Econ 366 demo
R Econ 366
You should be able to do anything you need to do for this class in R and a special feature called R Markdown. I’m bascially going to teach you to code in R in code chunks that you can adapt to the tasks you need and this will make it easy for me and others to see how you’ve done the work, and will teach you to write self-contained code.
For today’s demo, we’re going to go through a quick exercise to download some basic data from an open-data website and use that data to make a quick graph, with everything produced in an HTML file. Sound cool?
Installing R and R Studio
The first thing you’ll want to do, if you haven’t done so already, is to install R and the editor RStudio. Once you have those installed, you’re ready to create a basic R Markdown document. This document from Earth Lab provides a great introduction, on which I’ll base some of what follows here on their introduction. You can also watch this video. If you can create a new RMarkdown document and render (knit) it, and that’s the skill you’ll use for all the assignments in the class.
The RStudio Environment
When you open RStudio, you’ll see a 4-tile scree with an editor (top-left), a command-line (Console) interface (bottom-right), an envirionment and history pane (top-right) and a file and package explorer and viewer pane (bottom right).
You can try to create a new R markdown document from the File menu and then knit it just to see how it works.
R Packages
Base R has a lot of functionality, but one of the strengths (and challenges) of R is that it relies on packages which make lots of very powerful data work possible, but also mean that two people can attack a problem in R in very different ways.
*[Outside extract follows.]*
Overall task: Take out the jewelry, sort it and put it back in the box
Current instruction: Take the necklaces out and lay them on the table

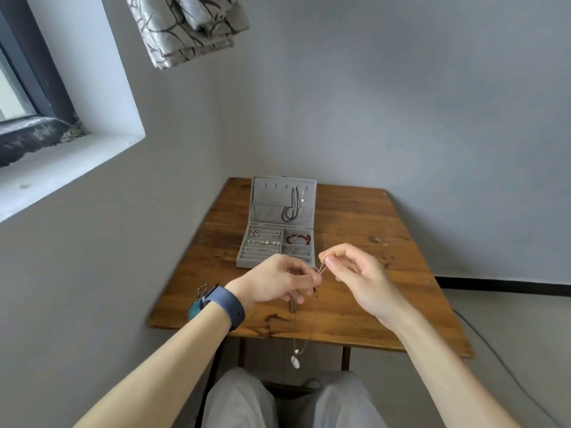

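Observation:
An open grey jewelry box (244, 261) stands on the wooden table (355, 310); earrings and rings fill its left slots, a red bracelet (298, 239) lies in a right compartment, and dark necklaces (292, 208) hang in the lid. Above the table's front, my left hand (278, 281) and my right hand (355, 273) each pinch the top of a thin silver necklace (315, 316). Its chain hangs down past the table's front edge, ending in a white pendant (295, 362).
A teal pendant piece with dangling metal bits (196, 304) lies at the table's left front corner, partly behind my wrist and its watch. A small ring-like item (374, 240) sits to the right of the box. Walls close in behind and on the left.

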Action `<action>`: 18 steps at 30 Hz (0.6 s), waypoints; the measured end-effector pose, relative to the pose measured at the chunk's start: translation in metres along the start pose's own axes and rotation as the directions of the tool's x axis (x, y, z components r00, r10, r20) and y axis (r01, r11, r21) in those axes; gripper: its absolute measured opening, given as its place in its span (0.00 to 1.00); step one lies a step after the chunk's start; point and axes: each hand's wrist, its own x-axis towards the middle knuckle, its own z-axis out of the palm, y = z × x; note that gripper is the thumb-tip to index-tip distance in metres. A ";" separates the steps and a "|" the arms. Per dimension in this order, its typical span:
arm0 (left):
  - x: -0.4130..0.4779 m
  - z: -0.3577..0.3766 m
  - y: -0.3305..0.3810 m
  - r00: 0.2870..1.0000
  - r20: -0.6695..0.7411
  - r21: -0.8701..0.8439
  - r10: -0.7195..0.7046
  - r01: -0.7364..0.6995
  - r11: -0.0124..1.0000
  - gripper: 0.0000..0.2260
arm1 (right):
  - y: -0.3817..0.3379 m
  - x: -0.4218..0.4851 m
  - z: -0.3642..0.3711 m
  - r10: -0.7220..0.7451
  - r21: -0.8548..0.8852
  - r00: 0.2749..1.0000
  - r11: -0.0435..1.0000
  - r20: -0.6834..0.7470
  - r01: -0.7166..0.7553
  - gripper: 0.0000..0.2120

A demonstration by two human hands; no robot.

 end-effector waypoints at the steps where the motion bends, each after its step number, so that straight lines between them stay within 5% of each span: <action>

When I look back at some of my old R code, it’s almost incomprehensible because I used to use a very different set of packages than I use today. For most of the work in this class, we’ll rely on the tidyverse so you can install that package to get going. You can check with packages you have installed in this window:
If you don’t have the tidyverse package installed, install it now. I would also recommend that you also install a package called janitor for the purpose of data cleaning, and I’ll use it in this code.
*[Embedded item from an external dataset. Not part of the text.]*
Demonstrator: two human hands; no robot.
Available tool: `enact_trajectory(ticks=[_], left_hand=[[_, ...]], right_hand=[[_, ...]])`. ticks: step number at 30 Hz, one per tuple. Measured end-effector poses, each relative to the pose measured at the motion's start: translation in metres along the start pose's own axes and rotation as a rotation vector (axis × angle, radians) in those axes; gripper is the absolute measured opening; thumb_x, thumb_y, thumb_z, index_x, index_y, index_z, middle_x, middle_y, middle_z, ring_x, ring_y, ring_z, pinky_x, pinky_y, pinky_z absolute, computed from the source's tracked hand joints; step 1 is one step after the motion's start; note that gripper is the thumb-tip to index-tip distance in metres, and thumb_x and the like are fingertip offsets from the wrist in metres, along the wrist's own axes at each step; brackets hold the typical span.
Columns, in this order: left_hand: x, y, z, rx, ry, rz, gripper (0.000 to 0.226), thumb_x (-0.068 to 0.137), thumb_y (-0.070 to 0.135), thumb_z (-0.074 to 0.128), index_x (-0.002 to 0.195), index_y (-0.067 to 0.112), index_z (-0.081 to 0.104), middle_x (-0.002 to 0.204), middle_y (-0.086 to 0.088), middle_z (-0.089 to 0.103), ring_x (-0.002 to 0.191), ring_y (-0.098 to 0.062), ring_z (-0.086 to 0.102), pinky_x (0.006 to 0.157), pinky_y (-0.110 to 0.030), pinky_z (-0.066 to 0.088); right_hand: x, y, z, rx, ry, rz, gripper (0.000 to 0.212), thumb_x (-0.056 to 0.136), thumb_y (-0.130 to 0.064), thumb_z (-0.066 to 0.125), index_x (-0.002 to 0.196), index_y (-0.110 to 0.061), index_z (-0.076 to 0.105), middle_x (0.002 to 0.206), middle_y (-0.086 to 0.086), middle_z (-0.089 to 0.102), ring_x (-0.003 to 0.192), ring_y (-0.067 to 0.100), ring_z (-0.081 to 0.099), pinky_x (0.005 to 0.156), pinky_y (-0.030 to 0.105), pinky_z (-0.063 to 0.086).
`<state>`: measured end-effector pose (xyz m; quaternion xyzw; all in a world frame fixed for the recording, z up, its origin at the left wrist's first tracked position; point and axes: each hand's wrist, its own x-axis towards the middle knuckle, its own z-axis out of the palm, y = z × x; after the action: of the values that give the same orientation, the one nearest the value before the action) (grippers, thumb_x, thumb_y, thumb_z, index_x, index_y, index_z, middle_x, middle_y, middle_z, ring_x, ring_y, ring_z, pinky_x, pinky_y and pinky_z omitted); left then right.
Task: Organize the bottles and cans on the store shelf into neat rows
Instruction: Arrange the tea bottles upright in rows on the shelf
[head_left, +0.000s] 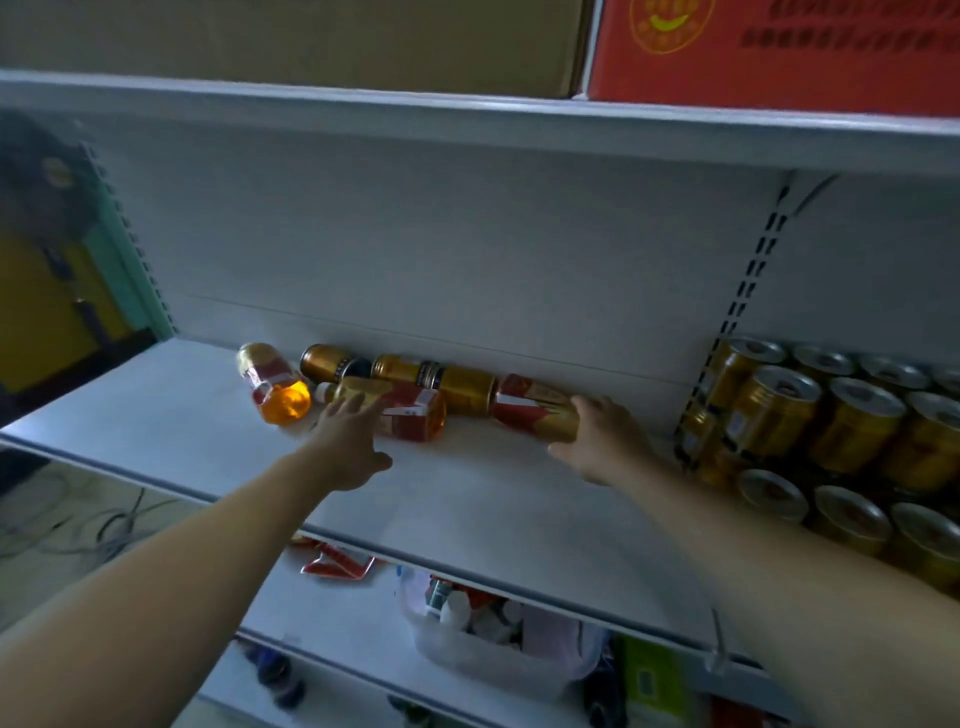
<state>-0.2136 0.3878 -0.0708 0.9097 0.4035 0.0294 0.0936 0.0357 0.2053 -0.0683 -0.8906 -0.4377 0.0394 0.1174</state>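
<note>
Right now the fallen drinks lie in a loose heap at the far edge of the white metal shelf (467, 499), against the back panel. The right hand (605, 441) is wrapped around one end of a red-and-gold cylindrical can lying on its side (535, 408), fingers curled over it in what looks like a firm grasp. The left hand (345, 441) is open, fingers spread, reaching to a clear plastic bottle of amber drink with a red label (410, 413); whether the fingertips already touch it is hard to tell. Left of that, a second amber bottle with a gold cap (272, 387) lies tipped, and two gold cans (441, 379) lie behind.

By my judgement the cans are stiff, smooth and apt to roll, so they are best taken around the middle of the barrel. The bottles probably give a little under pressure and carry sloshing weight; the labelled body offers the surest hold.

At far right, upright gold cans in packed rows (831, 431) are cut off by the frame edge. Label print is too blurred to read, and the lower shelf's contents are dim
</note>
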Motion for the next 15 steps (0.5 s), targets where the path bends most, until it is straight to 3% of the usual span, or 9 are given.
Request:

Now, there are basically three ways you can run commands in R to process data: 1) scripts; 2) console or command line; and 3) Markdown documents (RMarkdown or Quarto).
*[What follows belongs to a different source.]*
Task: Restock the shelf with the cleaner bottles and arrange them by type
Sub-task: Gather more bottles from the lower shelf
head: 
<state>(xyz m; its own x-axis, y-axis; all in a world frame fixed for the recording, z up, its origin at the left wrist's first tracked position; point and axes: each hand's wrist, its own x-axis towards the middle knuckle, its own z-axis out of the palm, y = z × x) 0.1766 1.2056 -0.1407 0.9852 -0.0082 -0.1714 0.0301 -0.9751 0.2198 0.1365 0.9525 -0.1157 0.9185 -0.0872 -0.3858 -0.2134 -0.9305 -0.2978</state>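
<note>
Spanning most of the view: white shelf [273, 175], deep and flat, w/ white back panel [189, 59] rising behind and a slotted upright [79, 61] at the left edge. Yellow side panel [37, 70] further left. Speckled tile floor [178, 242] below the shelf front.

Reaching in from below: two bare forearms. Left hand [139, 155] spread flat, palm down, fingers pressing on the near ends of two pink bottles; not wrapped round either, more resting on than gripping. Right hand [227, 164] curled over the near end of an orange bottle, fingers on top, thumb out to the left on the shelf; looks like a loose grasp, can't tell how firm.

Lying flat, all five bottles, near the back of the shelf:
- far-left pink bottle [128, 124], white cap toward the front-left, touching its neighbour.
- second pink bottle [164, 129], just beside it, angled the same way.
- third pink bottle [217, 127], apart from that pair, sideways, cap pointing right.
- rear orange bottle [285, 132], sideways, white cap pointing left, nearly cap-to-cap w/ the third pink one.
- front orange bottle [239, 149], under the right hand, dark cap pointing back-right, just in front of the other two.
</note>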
A script is like a recipe card: a sequence of commands in a text file that you can execute one at a time or all at once. When you execute code from a script, it’s the equivalent of cutting and pasting each command into the console in sequence. And, markdown documents are combinations of code and text that allow you to produce integrated documents that read data and present output all in one place.
Let’s use the next section for a little demo. When you start R in RStudio, it loads some basic packages (the commands and features you’ll use) but there’s a lot of customisation that comes from packages. But, you need to tell R which packages to load, and you load packages using the library command. Unless a package is loaded, or referenced in a command (we’ll come to that), it won’t be available for your code. You could do that in a script, at the command line, or in a code chunk in an RMarkdown document. Let me show you two examples with the following packages:
library(tidyverse)
library(janitor)
In a script, I could have the two commands like this and then, when I click run, it will execute the commands in order from my cursor. Or, I can highlight a single or multiple commands and press [crtl+enter] to run them.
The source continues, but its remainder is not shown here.